Her moods improved, sex life was good, and her hot flashes were gone. The weight was slow to come off, and she was still not sleeping that well, even though she was having no more night sweats. This was my opportunity to encourage her to cut back a little on her exercise. Her body needed to recover and repair itself—that is, lower the stress hormone, sleep better, and let the fat go.
At our six-month follow-up, she was down ten pounds from our initial visit and was sleeping better. Her only concern was some vaginal dryness during sex, so we made some hormone adjustments. But she had finally backed off on her exercise and found it left a lot more time for other things like family and friends.
Who’d have thought? 🙂
Into the Future
A year later, Stacy couldn’t believe her progress. She was in cruise mode, at her ideal weight, feeling good, and without complaints. Her diet was steady and more than she had ever eaten in the past. She only went to the gym or participated in group classes three times a week now—a huge change from when we met.

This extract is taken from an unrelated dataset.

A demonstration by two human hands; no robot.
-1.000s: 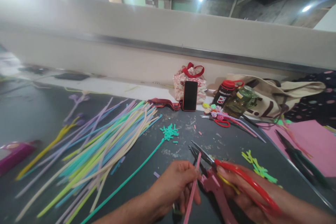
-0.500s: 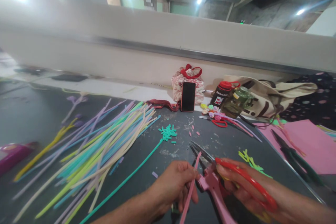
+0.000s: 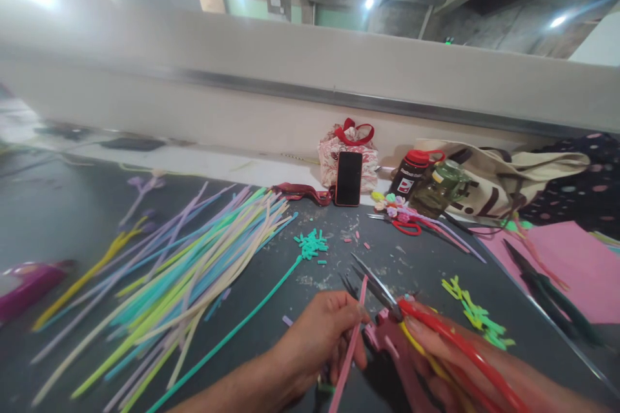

On the days when she did not go to the gym, she went on walks and/or bike rides with her family and friends, or just worked in her yard.
She continued a few of the supplements I originally suggested—and could tell they were doing their job because when she ran out of them, she could feel it!
As we get wiser (older), our bodies change. But your feeling of fulfillment doesn’t have to!
Ask your doctor about helping you adjusting hormones, supplements, diet, and exercise to adapt to these changes if you’re experiencing them, too. It’s something I love doing for my patients. Being proactive in health always triumphs over being reactive—and Stacy could not have agreed more.